DATA BELOW:
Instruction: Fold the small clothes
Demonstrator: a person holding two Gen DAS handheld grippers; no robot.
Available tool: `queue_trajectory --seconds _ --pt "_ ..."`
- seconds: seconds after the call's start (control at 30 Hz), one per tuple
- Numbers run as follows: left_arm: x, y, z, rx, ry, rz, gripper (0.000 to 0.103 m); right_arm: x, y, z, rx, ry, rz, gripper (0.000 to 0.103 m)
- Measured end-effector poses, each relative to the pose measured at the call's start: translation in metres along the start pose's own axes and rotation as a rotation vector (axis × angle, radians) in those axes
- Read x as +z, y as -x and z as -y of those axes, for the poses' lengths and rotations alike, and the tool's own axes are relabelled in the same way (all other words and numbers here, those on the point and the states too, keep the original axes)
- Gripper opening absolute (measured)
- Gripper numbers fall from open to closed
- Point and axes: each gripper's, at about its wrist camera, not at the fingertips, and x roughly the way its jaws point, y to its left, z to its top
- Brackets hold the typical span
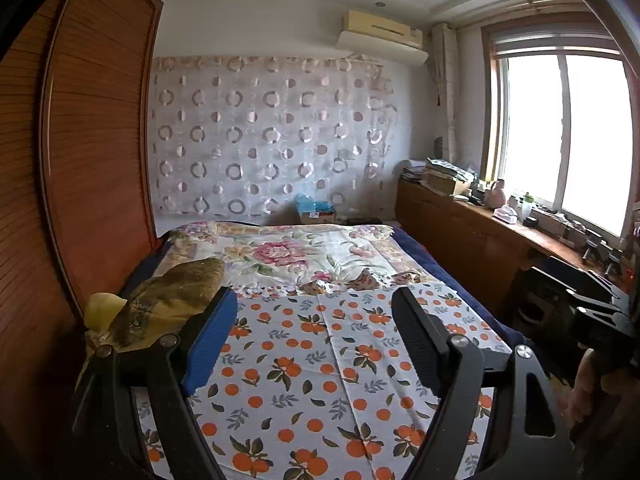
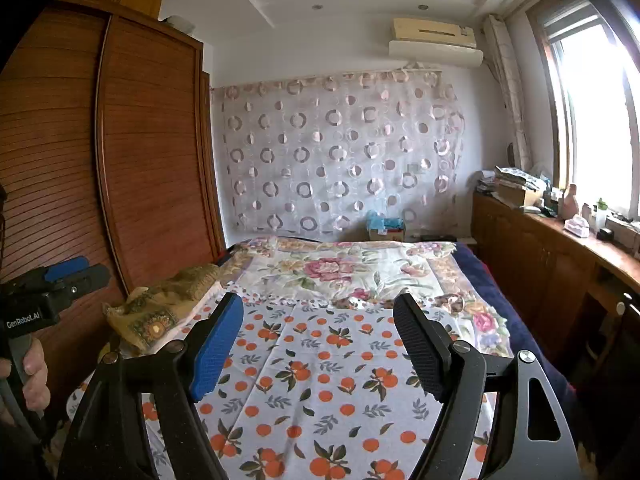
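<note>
Left wrist view: left tongs [image 1: 314, 312] hanging wide over the bed [image 1: 460, 280], gripping nothing. Olive-yellow garment [image 1: 168, 300] lying crumpled at the bed's left edge beside the wardrobe [image 1: 92, 152]. Right tongs [image 2: 318, 318] also gaping wide, empty.

A bed [image 1: 460, 280] stands between a slatted wooden wardrobe [image 1: 92, 140] and a low wooden cabinet [image 1: 460, 224] under a bright window [image 1: 560, 128], with a ring-patterned curtain [image 1: 264, 136] and air conditioner [image 1: 380, 34] on the white far wall.
</note>
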Motion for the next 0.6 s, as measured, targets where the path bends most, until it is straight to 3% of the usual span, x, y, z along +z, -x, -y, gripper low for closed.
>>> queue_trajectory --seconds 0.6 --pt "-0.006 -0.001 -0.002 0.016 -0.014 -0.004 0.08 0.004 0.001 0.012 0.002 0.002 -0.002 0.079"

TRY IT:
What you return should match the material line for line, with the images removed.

FINISHED EXERCISE:
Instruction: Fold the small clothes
Demonstrator: a person holding two Gen DAS handheld grippers; no robot.
Available tool: `queue_trajectory --seconds _ --pt "_ ..."`
- seconds: seconds after the call's start (control at 30 Hz), one per tuple
- Numbers run as follows: left_arm: x, y, z, rx, ry, rz, gripper (0.000 to 0.103 m); right_arm: x, y, z, rx, ry, rz, gripper (0.000 to 0.103 m)
- Measured end-effector poses, each relative to the pose measured at the call's start: translation in metres along the start pose's own axes and rotation as a rotation vector (axis × angle, radians) in those axes
- Read x as +z, y as -x and z as -y of those axes, for the poses' lengths and rotations alike, and the tool's own axes are relabelled in the same way (all other words and numbers here, those on the point and the states too, keep the original axes)
- Gripper opening absolute (measured)
- Gripper numbers fall from open to closed
- Point and axes: each gripper's, at about its wrist camera, not at the fingertips, and x roughly the way its jaws point, y to its left, z to its top
- Brackets hold the typical span
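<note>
Left wrist view: left tongs [image 1: 314, 312] hanging wide over the bed [image 1: 460, 280], gripping nothing. Olive-yellow garment [image 1: 168, 300] lying crumpled at the bed's left edge beside the wardrobe [image 1: 92, 152]. Right tongs [image 2: 318, 318] also gaping wide, empty.

A bed [image 1: 460, 280] stands between a slatted wooden wardrobe [image 1: 92, 140] and a low wooden cabinet [image 1: 460, 224] under a bright window [image 1: 560, 128], with a ring-patterned curtain [image 1: 264, 136] and air conditioner [image 1: 380, 34] on the white far wall.
</note>
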Motion for the next 0.6 s, as measured, targets where the path bends most, until it is straight to 3% of the usual span, x, y, z along +z, -x, -y, gripper low for closed.
>>> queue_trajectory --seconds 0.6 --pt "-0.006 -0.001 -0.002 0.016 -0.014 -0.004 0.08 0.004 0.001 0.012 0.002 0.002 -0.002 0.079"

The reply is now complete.